Article Text
Abstract
Introduction In England and Wales, approximately 200 000–500 000 people are infected with hepatitis C virus (HCV).1 In 2005, a survey carried out by the department of health revealed a relatively low uptake of HCV treatment. Traditionally, patients diagnosed with HCV infection have been managed in the tertiary centres. However, with the recognised increasing load of HCV infection in the UK, there has been a trend towards setting up of specialist nurse-led hepatitis C clinics in the district general hospitals.
Methods A specialist nurse-led hepatitis C clinic was established in Barnsley hospital in November 2008. The aim of this service was to streamline the care of patients diagnosed with HCV infection ensuring a quick and efficient route to diagnosis and treatment. After the confirmation of active HCV infection, patients are assessed in the nurse-led clinic with a detail history, examination, psychological assessment and relevant investigations. Once they are deemed suitable to undergo treatment by a consultant gastroenterologist, patients are counselled by the nurse and treatment is initiated. Follow-ups are arranged in the review clinic in line with NICE guidelines. 43 patients have been initiated on treatment for HCV infection between November 2008 and November 2009 in this clinic. The aim of our audit was to assess the safety and efficacy of this nurse-led service.
Results Of the 43 patients (mean age 35 years), 62.7% are males and 37.3% are females. Incidence of different HCV genotypes are as follows – 1a (18.6%), 1b (7%), 2b (18.6%), 3a (53.5%) and 4a (2.5%). All the 12 patients belonging to the type 1 or 4 genotype had a 2 log drop in their viral load at 12 weeks and are currently on course for completing 48 weeks of treatment. Of the 31 patients belonging to the type 2b/3a genotype, 20 have completed 24 weeks of treatment (18 patients had an end of treatment viral count of zero and 2 patients did not attend to have their bloods checked. All are currently waiting to have their 6-month post treatment viral load checked), 9 are undergoing treatment, 1 dropped out of treatment and treatment was stopped in one patient because of development of decompensated liver disease.

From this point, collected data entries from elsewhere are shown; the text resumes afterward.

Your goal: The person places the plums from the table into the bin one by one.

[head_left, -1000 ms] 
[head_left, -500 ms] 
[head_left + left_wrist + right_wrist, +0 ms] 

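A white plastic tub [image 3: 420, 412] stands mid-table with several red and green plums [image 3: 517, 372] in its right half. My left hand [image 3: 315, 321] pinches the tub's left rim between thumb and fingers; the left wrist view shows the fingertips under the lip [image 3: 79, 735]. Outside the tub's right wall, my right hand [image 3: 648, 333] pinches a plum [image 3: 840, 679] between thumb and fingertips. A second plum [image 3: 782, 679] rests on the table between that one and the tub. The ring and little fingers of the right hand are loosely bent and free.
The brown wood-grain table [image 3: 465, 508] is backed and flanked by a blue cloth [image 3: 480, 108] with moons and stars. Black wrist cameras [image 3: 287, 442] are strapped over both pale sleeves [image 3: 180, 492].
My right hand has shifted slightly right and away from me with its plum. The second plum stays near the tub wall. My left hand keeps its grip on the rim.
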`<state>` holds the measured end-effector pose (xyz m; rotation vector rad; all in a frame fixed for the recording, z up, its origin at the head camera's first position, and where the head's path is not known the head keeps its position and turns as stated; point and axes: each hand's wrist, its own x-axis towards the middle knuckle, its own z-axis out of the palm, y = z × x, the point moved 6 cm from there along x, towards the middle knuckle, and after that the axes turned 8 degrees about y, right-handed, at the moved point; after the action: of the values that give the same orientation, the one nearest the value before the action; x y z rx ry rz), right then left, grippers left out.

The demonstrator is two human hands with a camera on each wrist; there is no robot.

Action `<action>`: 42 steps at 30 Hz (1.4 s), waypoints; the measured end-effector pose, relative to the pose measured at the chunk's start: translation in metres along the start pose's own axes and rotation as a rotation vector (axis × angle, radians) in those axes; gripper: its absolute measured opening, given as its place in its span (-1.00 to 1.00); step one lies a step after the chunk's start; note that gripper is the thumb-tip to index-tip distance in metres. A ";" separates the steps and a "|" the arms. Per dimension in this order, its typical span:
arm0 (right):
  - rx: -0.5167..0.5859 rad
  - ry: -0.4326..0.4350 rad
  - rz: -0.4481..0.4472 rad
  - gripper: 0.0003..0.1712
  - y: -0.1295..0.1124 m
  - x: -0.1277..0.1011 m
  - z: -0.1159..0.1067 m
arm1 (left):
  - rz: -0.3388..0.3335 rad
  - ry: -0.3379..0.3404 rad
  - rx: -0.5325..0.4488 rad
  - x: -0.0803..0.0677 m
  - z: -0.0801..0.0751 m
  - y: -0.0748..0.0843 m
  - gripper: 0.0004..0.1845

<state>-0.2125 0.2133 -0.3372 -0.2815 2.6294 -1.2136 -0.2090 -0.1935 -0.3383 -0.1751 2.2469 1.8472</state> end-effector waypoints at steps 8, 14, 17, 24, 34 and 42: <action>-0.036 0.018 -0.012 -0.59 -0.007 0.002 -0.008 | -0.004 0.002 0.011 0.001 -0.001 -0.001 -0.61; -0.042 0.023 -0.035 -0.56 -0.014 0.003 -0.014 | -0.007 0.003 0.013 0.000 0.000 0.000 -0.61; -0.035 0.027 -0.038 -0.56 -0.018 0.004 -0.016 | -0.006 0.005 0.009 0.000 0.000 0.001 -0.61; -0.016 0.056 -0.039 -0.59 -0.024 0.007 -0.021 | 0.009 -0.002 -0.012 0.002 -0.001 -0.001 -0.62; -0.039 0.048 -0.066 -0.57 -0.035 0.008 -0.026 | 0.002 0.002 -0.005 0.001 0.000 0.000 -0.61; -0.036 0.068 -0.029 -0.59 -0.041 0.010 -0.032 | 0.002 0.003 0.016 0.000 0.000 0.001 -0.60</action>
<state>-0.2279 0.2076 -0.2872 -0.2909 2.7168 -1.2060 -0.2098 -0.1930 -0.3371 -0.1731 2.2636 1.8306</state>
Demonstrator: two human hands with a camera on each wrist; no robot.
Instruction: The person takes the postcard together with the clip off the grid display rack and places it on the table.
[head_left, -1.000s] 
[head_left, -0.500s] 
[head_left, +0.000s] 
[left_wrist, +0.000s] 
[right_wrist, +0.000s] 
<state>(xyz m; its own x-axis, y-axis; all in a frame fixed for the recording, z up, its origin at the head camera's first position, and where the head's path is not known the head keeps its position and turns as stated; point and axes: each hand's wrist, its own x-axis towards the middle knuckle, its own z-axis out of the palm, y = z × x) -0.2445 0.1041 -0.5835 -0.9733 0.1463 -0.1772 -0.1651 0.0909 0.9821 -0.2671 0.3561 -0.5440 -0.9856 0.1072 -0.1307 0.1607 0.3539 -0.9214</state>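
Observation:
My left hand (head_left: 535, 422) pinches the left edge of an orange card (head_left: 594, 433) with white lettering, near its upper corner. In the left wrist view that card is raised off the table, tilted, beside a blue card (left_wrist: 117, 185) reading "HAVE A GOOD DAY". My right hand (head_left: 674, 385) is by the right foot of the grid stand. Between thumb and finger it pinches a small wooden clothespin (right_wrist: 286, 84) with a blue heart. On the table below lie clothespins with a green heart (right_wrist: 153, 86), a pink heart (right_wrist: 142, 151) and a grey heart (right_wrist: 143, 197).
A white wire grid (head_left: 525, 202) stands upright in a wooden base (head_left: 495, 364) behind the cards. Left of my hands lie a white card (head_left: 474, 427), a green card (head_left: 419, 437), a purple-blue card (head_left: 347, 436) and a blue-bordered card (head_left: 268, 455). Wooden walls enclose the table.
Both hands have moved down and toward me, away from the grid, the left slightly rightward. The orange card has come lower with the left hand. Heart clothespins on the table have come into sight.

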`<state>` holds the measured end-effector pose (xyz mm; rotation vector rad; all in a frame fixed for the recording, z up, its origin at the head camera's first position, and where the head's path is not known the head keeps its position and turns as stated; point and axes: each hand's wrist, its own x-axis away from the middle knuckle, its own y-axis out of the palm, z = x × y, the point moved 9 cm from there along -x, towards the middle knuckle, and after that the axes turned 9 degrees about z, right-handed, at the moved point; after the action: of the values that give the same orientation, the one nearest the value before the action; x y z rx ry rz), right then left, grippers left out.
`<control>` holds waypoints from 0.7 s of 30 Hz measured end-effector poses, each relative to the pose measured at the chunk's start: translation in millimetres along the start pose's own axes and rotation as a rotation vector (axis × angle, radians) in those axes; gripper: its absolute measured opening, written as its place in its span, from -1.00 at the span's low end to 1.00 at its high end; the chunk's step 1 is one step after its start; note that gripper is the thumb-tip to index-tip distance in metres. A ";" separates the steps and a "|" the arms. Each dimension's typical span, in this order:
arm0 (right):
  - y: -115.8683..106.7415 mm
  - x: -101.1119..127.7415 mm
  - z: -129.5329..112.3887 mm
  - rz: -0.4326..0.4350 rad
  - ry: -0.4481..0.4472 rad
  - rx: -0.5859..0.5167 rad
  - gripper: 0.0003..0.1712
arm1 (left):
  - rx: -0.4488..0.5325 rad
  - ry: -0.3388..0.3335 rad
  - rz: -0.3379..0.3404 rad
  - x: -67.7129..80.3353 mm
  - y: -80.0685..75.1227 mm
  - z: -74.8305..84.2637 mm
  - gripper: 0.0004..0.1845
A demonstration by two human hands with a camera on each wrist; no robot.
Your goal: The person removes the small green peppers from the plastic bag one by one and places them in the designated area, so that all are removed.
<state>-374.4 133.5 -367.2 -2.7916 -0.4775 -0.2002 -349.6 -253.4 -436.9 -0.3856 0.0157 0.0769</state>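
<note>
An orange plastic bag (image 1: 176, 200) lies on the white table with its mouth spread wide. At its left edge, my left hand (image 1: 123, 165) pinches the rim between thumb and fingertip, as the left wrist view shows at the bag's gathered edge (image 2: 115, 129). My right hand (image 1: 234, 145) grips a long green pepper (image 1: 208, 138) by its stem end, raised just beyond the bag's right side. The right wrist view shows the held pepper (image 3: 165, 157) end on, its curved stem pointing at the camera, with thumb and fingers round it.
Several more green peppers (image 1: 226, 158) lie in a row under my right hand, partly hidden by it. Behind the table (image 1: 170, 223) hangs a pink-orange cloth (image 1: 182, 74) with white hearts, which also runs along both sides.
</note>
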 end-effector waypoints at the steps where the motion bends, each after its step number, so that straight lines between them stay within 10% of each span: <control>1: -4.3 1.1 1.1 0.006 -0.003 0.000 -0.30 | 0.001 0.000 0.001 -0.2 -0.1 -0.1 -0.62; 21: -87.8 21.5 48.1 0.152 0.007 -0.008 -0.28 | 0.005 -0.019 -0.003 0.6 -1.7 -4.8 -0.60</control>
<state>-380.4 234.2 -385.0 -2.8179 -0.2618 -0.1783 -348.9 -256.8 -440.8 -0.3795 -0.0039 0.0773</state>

Five patients developed dyspnoea and anaemia which required a dose reduction of ribavirin initially and increased to the usual dose subsequently. Of these, three required blood transfusion. There has been no major morbidity or mortality.
Conclusion The nurse-led clinic has been a safe and effective way to streamline the management of patients with HCV infection. Patients have been highly satisfied with this locally available service and appreciate the continuity of care provided by the specialist nurse. This has led to increased uptake of HCV treatment locally and reduction in the number of patients referred to the local tertiary unit.